* **What you will do**
State the number of lines that hold "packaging" in the records below, with no other words.

Material supplied Start Marker

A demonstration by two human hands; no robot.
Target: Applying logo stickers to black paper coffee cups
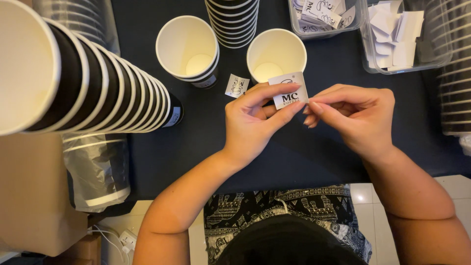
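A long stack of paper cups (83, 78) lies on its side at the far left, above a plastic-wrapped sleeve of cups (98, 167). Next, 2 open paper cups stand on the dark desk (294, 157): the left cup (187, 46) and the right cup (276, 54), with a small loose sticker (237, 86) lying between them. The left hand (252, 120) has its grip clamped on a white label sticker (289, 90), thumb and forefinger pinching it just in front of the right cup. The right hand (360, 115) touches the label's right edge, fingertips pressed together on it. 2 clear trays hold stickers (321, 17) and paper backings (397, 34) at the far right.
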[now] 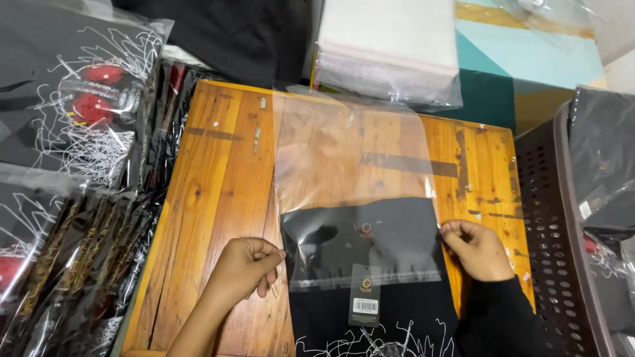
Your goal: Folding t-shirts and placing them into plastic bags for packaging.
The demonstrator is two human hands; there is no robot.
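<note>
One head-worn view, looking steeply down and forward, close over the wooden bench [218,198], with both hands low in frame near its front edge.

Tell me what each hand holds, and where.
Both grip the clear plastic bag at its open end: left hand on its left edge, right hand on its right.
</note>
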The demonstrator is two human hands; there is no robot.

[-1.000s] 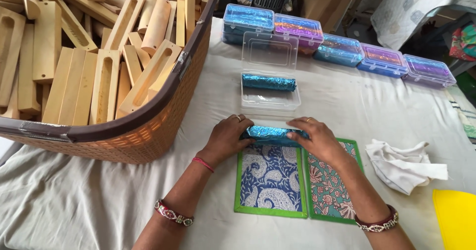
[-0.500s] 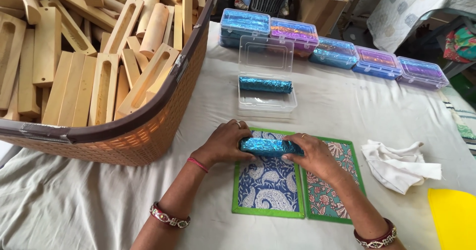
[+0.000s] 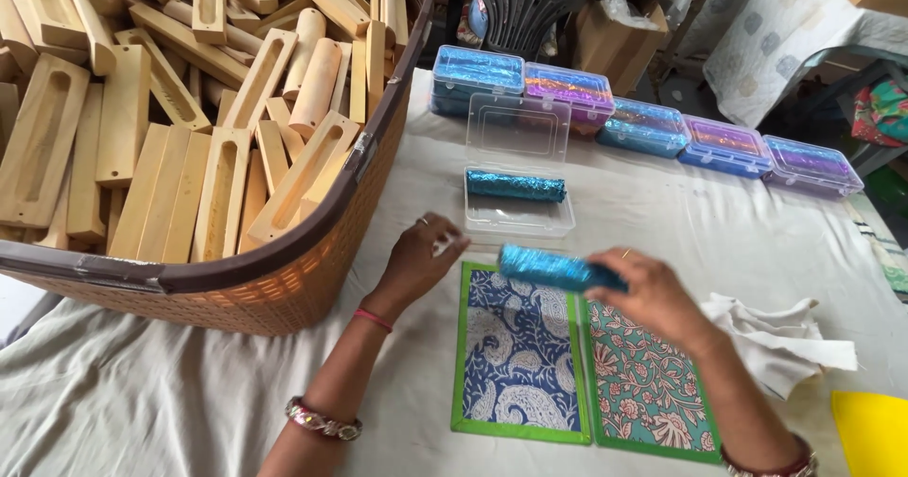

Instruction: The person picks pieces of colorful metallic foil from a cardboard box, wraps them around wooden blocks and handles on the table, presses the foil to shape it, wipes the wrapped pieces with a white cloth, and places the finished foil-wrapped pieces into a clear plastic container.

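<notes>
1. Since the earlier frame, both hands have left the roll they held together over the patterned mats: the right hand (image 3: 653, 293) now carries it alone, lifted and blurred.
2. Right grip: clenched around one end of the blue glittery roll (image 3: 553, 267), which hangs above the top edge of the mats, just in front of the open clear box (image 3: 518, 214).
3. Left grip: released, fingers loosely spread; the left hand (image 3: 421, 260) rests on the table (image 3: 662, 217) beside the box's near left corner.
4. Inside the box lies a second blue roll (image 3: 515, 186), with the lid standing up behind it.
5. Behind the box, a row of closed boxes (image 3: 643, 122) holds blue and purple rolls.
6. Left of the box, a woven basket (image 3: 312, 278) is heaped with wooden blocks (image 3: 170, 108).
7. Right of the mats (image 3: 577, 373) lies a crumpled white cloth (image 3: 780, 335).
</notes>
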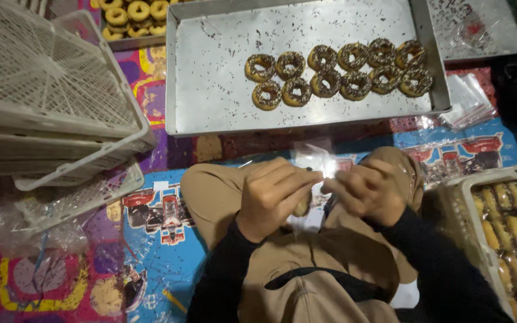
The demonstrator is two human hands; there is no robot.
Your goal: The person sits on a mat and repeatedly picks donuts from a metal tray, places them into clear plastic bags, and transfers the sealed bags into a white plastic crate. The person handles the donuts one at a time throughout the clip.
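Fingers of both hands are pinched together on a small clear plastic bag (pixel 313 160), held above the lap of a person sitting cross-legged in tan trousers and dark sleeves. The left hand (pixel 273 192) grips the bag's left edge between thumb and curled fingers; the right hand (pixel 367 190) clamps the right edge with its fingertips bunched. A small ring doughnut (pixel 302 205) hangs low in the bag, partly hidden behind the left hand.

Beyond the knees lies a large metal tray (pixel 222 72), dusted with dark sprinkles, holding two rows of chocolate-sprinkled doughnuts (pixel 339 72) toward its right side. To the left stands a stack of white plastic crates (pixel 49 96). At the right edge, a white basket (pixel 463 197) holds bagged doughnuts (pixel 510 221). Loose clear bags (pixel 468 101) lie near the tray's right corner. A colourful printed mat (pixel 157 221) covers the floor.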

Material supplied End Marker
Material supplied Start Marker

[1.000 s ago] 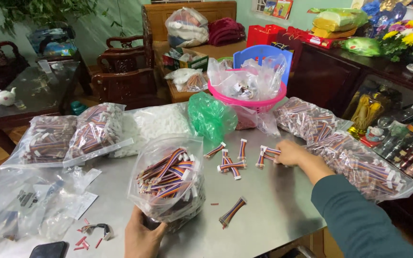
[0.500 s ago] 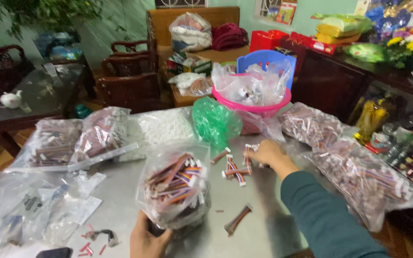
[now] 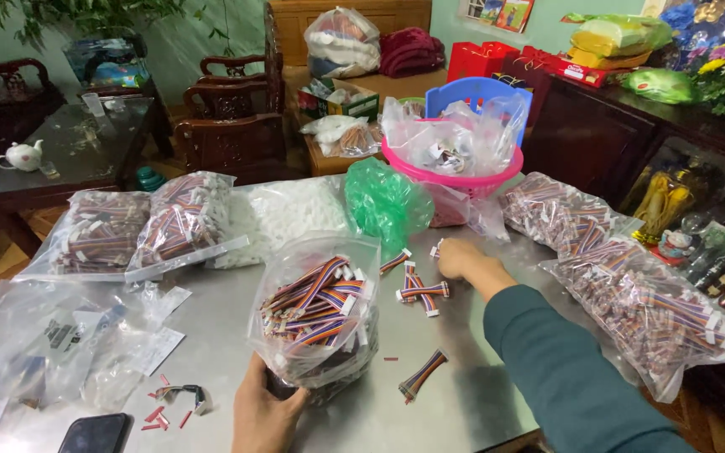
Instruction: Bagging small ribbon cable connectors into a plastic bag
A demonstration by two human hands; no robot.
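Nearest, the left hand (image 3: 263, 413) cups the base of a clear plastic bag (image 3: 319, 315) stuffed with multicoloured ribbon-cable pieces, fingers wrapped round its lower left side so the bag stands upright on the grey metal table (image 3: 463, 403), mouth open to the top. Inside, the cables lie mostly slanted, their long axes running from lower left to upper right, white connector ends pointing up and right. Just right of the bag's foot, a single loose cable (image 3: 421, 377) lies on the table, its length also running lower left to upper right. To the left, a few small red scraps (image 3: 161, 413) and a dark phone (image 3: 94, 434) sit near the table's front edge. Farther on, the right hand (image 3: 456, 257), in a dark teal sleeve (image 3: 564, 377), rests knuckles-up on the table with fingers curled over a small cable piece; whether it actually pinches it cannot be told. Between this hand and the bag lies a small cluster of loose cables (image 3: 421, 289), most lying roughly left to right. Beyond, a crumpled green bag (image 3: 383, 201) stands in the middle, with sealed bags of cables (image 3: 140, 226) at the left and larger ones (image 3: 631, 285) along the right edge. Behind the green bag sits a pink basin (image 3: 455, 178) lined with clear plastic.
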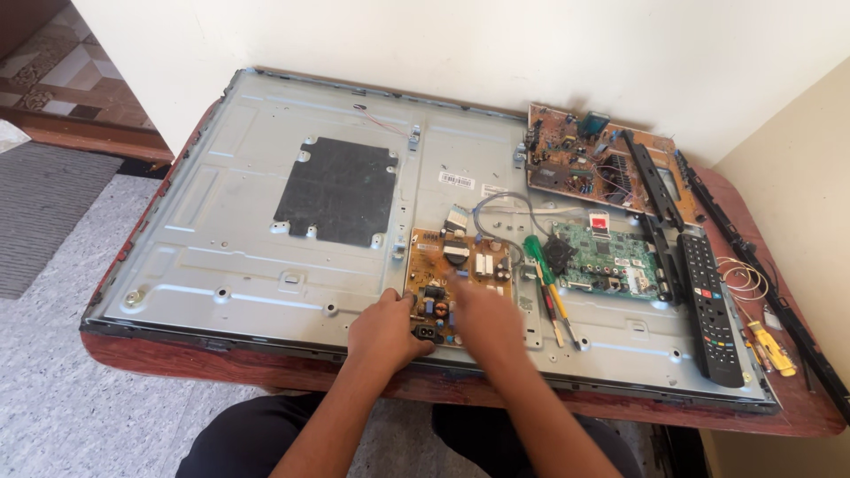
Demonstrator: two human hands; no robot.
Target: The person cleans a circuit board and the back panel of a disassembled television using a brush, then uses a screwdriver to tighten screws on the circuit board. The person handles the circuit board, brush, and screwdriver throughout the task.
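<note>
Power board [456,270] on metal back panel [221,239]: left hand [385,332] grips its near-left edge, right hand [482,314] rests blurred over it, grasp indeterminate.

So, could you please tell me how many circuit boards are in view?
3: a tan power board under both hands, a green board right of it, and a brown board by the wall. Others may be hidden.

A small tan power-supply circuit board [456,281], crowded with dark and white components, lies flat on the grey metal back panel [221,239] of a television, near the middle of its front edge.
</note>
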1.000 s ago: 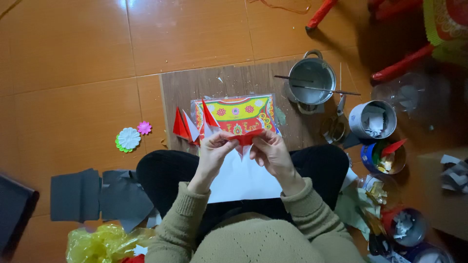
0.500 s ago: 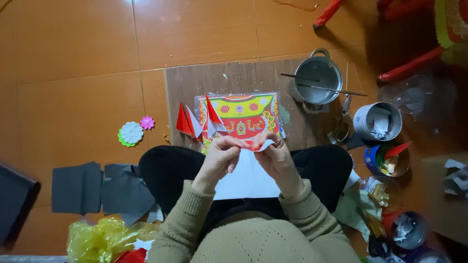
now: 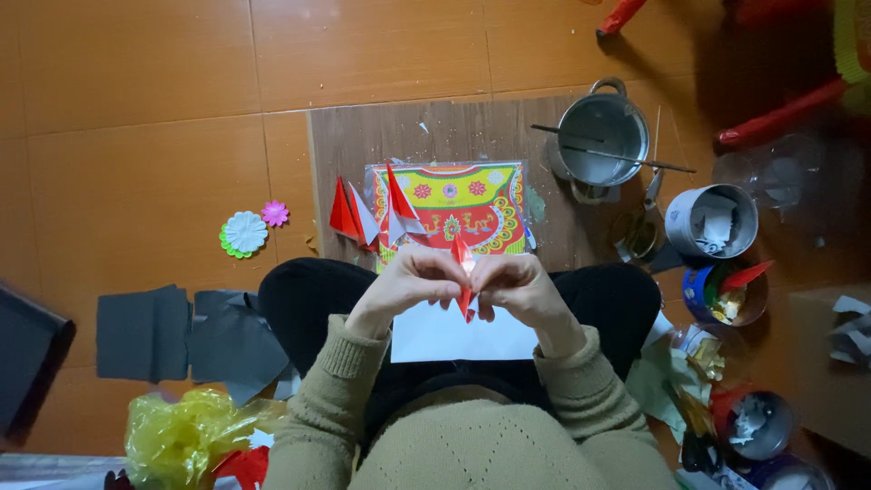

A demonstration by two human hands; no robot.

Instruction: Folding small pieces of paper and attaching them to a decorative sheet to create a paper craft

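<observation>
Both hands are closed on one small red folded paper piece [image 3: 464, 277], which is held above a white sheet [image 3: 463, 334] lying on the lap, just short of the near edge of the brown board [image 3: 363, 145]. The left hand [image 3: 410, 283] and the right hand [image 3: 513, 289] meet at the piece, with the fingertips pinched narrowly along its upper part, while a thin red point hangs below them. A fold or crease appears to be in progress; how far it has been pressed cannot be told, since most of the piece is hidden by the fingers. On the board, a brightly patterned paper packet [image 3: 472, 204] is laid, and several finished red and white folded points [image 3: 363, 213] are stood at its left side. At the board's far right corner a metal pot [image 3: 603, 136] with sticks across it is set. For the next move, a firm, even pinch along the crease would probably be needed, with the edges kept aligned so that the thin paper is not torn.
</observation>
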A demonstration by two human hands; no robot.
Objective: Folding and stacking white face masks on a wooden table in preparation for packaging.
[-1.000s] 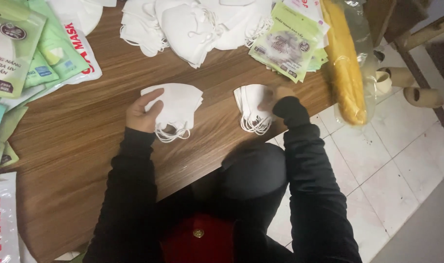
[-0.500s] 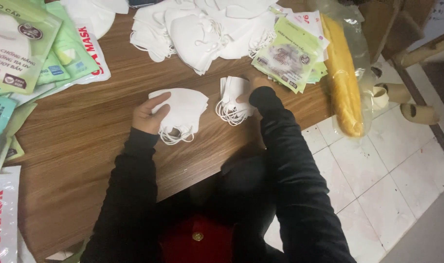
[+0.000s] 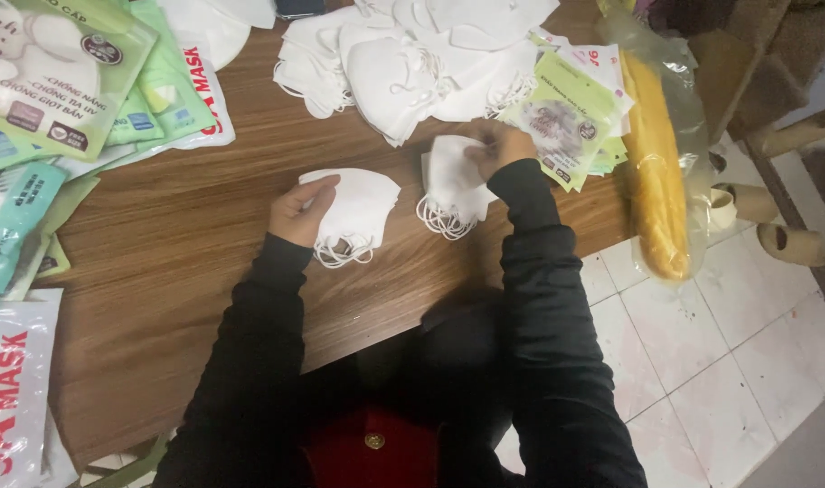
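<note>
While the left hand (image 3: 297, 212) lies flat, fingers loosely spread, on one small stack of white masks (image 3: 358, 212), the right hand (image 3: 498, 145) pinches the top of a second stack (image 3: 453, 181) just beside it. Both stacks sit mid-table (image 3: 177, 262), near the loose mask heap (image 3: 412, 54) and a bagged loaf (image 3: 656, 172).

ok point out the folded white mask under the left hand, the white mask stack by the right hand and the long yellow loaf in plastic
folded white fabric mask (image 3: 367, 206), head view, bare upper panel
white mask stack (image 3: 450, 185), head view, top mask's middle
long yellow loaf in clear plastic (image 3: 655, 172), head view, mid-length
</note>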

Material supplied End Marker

* **Written solution**
2